Cystic fibrosis used to cause death in childhood. Survival has improved because of medical discoveries and advances in newborn screening, medicines, nutrition, and lung transplants. Nearly 40,000 children and adults in the United States and more than 100,000 worldwide are now living with cystic fibrosis. Children born between 2018 and 2022 who have cystic fibrosis are expected to live an average of 56 years. 

On average, half of babies born in 2021 with cystic fibrosis are expected to reach the age of 65 or older.

Medical therapy: modulators. Now being prescribed with "triple" combos:

A class of drugs called CFTR modulators target specific defects in the CFTR protein so that the protein can work properly. CFTR modulators do not fully restore chloride flow, but they do improve the flow enough to help lessen CF symptoms. There are currently 3 types of CFTR modulators:

  • potentiators (ivacaftor) 
  • correctors (lumacaftor, tezacaftor, and elexacaftor) 
  • amplifiers

The three different types of CFTR modulators work on distinct parts of the CFTR protein to help it work better. 

The CFTR protein is shaped like a tunnel with gates that open and close, offering access out of the cell. 

Potentiators 

Potentiators help chloride move through the CFTR protein, providing a channel to the cell surface. Potentiators hold the gate open. Potentiators work on gating, conduction, residual function, and splice mutations. Ivacaftor (brand name Kalydeco) has been approved for use in the U.S.

Correctors

Correctors help the CFTR protein form the right shape so that it is able to move to the cell surface and stay there longer. Two correctors, lumacaftor (brand name Orkambi) and tezacaftor (Symdeko), have been approved for use in the U.S. These correctors are used in combination with the potentiator ivacaftor to increase their effectiveness

Both lumacaftor and tezacaftor are first-generation modulators

This means they were the first modulators used to treat CF.
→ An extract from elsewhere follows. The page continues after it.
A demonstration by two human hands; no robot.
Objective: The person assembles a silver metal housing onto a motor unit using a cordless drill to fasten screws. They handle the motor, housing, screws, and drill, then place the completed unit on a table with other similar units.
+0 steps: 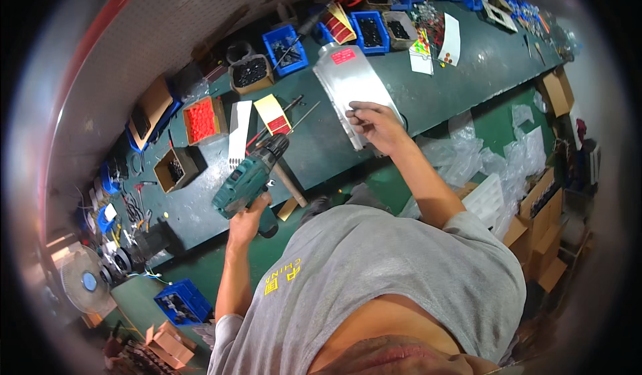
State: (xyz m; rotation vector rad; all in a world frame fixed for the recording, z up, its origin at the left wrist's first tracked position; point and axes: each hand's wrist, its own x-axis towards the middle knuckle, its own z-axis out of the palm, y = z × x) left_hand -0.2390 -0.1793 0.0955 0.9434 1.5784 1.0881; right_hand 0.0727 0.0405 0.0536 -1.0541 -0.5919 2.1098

Elexacaftor is a “next-generation” modulator. This means it may be more effective than previous modulators.  

Elexacafor is combined with tezacaftor and the potentiator ivacaftor to form the brand name Trikafta. This triple combination drug allows more people with CF a variety of treatment options.

So, the "triple combo" has a potentiator and two correctors, but no amplifier.

Amplifiers

One amplifier, PTI-428, is currently being tested so this drug is not yet available. Amplifiers increase the amount of CFTR protein that a cell makes, which should help those people with CF who do not produce enough CFTR protein. The theory is that if the cells make more CFTR protein, the potentiators and correctors could allow more chloride to flow through the cell membrane. Research continues on many other next-generation CFTR modulators.

So, as I understand it, Trikafta is the "gold standard," against which new modalities are compared.

Now, a new "triple combo" in phase III trials. Link here.

Phase III trials have found CFTR modulator vanzacaftor/tezacaftor/deutivacaftor (vanza triple) to be non-inferior to TRIKAFTA® (elexacaftor/tezacaftor/ivacaftor and ivacaftor) in improving cystic fibrosis lung function.

Vertex Pharmaceuticals: Trikafta

Vertex Pharmaceuticals: vanza triple

Vanza Triple has now been approved for Phase III trials.